Matthieu 25, 31-40

Le jugement divin

Saint Jean Chrysostome

Homélie 79, OC 13, p. 95s

 

Il séparera les hommes les uns des autres, comme un berger sépare ses brebis. Dans ce monde, la séparation n’existe pas, tous sont mêlés ; mais alors se fera la séparation la plus rigoureuse, et déjà les hommes seront distingués par la place même qu’ils occuperont ; les noms par lesquels ils les désignent ensuite nous disent la différence de leurs mœurs, puisqu’ils les appellent les uns des boucs, les autres des brebis. La premier de ces noms caractérise la stérilité, puisque les boucs ne donnent aucune espèce de bénéfice ; tandis que le second est un gage de fécondité, puisque les brebis donnent la laine, le lait, les agneaux, toutes choses qu’elles seules peuvent fournir. Observons que les animaux présentent cette différence en vertu de leur nature même ; tandis que chez les hommes, c’est un effet de la volonté : d’où vient que ceux-là reçoivent le châtiment, et ceux-ci la couronne ? Du reste, la sentence n’est portée contre les méchants que lorsque leur cause est contradictoirement instruite ; aussi le Juge énonce-t-il leurs griefs après leur avoir assigné leur place. Ils répondent certes avec modestie, mais cela ne leur sert désormais de rien. Et c’est juste puisqu’ils ont précisément laissé de côté ce à quoi le Sauveur ajoutait le plus d’importance. Les prophètes eux-mêmes le disent partout et toujours : Je veux la miséricorde, non le sacrifice. Le législateur des Hébreux pousse au même but par tous les moyens, par les paroles et par les Actes. C’est une leçon qui nous est donnée par la nature.
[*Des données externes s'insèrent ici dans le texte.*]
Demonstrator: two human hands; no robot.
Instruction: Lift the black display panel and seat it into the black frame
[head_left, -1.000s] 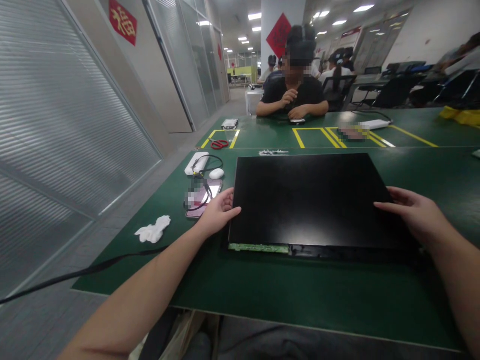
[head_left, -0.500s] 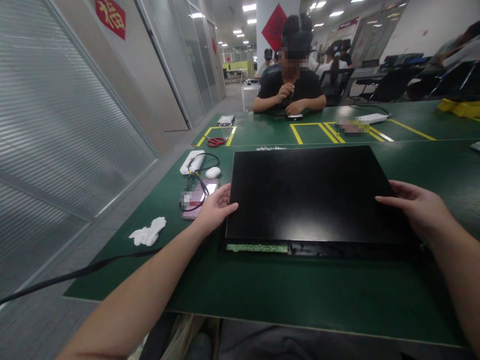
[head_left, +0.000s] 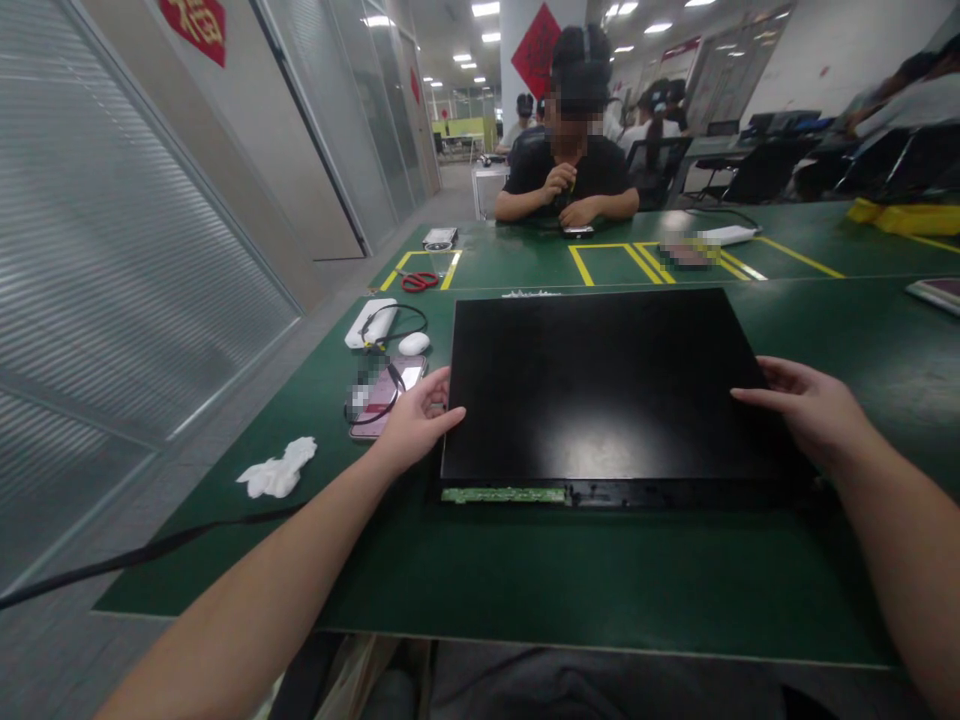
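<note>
A large flat black panel (head_left: pixel 607 380) lies on the green table (head_left: pixel 570 570) in front of me. A green circuit strip (head_left: pixel 502 495) shows along its near edge. My left hand (head_left: pixel 412 425) grips the panel's left edge, thumb on top. My right hand (head_left: pixel 806 410) grips the right edge the same way, fingers curled around the side.
Left of the panel lie a phone (head_left: pixel 382 392) with a black cable, a white mouse (head_left: pixel 413 343), a white power bank (head_left: pixel 370 324) and a crumpled white cloth (head_left: pixel 276 470). Red scissors (head_left: pixel 418 282) lie farther back. A person in black (head_left: pixel 566 165) sits across the table.
The view has shifted slightly; both hands stay on the panel's edges, and the panel sits about where it was.
</note>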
Or, les accusés l’ont méconnue, non sur un point ou deux, mais dans tout son ensemble. Ils n’ont pas nourri le Christ quand il avait faim, ils ne l’ont pas couvert quand il était nu, ils ne l’ont pas même visité quand il était malade, négligeant envers lui le devoir le plus facile. Et voyez quel ménagement il met dans les ordres qu’il donne ! Il ne dit pas : j’étais en prison, et vous m’avez délivré, j’étais infirme et vous m’avez relevé, mais il dit simplement : Vous m’avez visité, vous êtes venus à moi. Il n’exige même rien d’onéreux pour soulager sa faim, seulement l’aliment nécessaire à la vie qu’il implore. Toutes les fois que vous n’avez pas secouru l’un des plus petits de mes frères, c’est moi que vous n’avez pas secouru. Ceux qu’il honore du nom de frères, ce sont ceux que le monde méconnaît et dédaigne.